BACKGROUND: Extracellular histones have been associated with severity and outcome in sepsis. The aim of the present study was to assess the effects of sodium-β-O-Methyl cellobioside sulfate (mCBS), a histone-neutralizing polyanion, on the severity and outcome of sepsis in an experimental model.

METHODS: This randomized placebo-controlled experimental study was performed in 24 mechanically ventilated female sheep. Sepsis was induced by fecal peritonitis. Animals were randomized to three groups: control, early treatment, and late treatment (n = 8 each). mCBS was given as a bolus (1 mg/kg) followed by a continuous infusion (1 mg/kg/h) just after sepsis induction in the early treatment group, and 4 h later in the late treatment group. Fluid administration and antimicrobial therapy were initiated 4 h T4 after feces injection, peritoneal lavage performed, and a norepinephrine infusion titrated to maintain mean arterial pressure (MAP) between 65-75 mmHg. The experiment was blinded and lasted maximum 24 h.

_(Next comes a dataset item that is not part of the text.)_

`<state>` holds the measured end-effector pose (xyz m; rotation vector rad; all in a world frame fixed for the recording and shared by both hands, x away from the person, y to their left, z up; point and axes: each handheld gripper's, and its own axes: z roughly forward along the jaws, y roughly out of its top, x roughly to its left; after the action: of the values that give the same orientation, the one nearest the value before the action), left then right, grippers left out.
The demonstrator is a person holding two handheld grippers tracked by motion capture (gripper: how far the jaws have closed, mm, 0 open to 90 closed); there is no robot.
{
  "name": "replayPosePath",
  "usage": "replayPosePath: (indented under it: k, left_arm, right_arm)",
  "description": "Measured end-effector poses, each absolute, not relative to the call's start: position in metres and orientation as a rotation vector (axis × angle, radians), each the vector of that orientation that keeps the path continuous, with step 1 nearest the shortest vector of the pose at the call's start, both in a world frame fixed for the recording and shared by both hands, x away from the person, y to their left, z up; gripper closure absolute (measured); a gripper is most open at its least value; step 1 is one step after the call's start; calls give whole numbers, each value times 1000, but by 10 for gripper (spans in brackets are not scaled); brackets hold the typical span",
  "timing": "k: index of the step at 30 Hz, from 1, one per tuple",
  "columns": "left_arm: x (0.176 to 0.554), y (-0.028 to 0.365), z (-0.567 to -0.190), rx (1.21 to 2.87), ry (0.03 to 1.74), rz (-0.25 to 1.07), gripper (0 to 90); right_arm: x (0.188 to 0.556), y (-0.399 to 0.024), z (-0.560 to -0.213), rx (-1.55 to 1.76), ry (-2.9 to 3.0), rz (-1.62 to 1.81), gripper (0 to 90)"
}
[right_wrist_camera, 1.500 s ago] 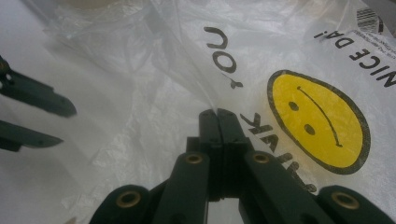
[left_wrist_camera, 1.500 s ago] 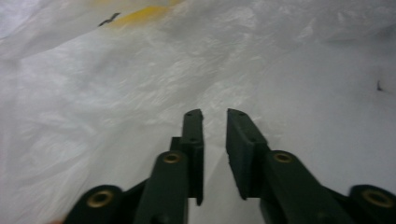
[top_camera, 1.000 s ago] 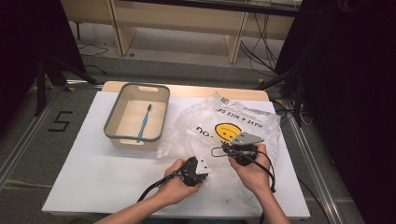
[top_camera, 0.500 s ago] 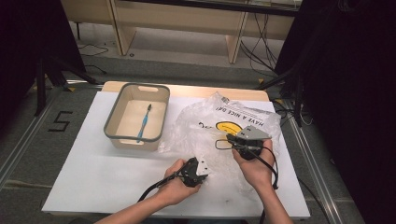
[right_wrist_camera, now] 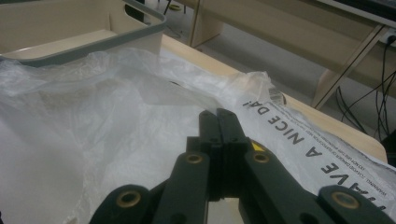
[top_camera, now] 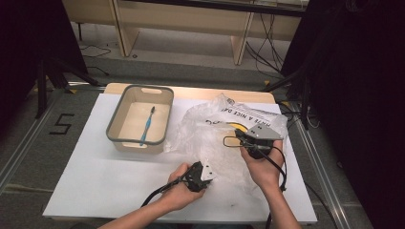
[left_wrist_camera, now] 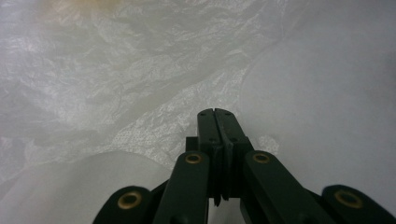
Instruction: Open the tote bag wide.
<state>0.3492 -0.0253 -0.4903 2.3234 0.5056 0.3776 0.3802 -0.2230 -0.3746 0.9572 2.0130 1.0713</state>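
A: High view, left to right, with the plastic bag (top_camera: 224, 138) as landmark. Left of the bag: grey-rimmed tray (top_camera: 139, 119) on the desk (top_camera: 86, 167), a blue toothbrush (top_camera: 147, 125) lying inside it. The bag itself lies crumpled on the right half of the desk, printed side up, touching the tray's near right corner as far as I can tell.

B: Grippers?

A: Left gripper (top_camera: 206, 172) sits at the bag's near edge, low on the film. Left gripper view: jaws together, film all around the tips; whether a fold is caught between them I cannot tell. Right gripper (top_camera: 237, 138) stands over the bag's right part, near the yellow print. Right gripper view: jaws together as well, tips against the film beside the lettering; again, a pinched layer is not resolvable.

B: Step in hand?

A: Judged: getting the bag's mouth open, so something from the tray could go in. Not yet open; the layers look flat on each other.

B: How to do it well?

A: Suggest each gripper take one layer only, at the mouth rim rather than mid-panel. Keep the left one low as anchor and lift with the right, slowly, since thin film slips or tears if jerked. Draw away from the tray to avoid dragging it.
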Motion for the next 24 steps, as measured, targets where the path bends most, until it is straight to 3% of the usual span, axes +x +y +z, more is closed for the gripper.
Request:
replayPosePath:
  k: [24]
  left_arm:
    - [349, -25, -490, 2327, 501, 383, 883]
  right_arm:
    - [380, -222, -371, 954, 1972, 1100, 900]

RESULTS: During the first 4 h, MAP remained > 65 mmHg in the early treatment group but decreased significantly in the others (p < 0.01 for interaction, median value at T4: (79 [70-90] mmHg for early treatment, 57 [70-90] mmHg for late treatment, and 55 [49-60] mmHg for the control group). mCBS-treated animals required significantly less norepinephrine to maintain MAP than controls (p < 0.01 for interaction) and had lower creatinine (p < 0.01), lactate (p < 0.01), and interleukin-6 (p < 0.01) levels, associated with reduced changes in H3.1 nucleosome levels (p = 0.02). Early treatment was associated with lower norepinephrine requirements than later treatment. Two control animals died; all the mCBS-treated animals survived.

CONCLUSIONS: Neutralization of extracellular histones with mCBS was associated with reduced norepinephrine requirements, improved tissue perfusion, less renal dysfunction, and lower circulating IL-6 in experimental septic shock and may represent a new therapeutic approach to be tested in clinical trials.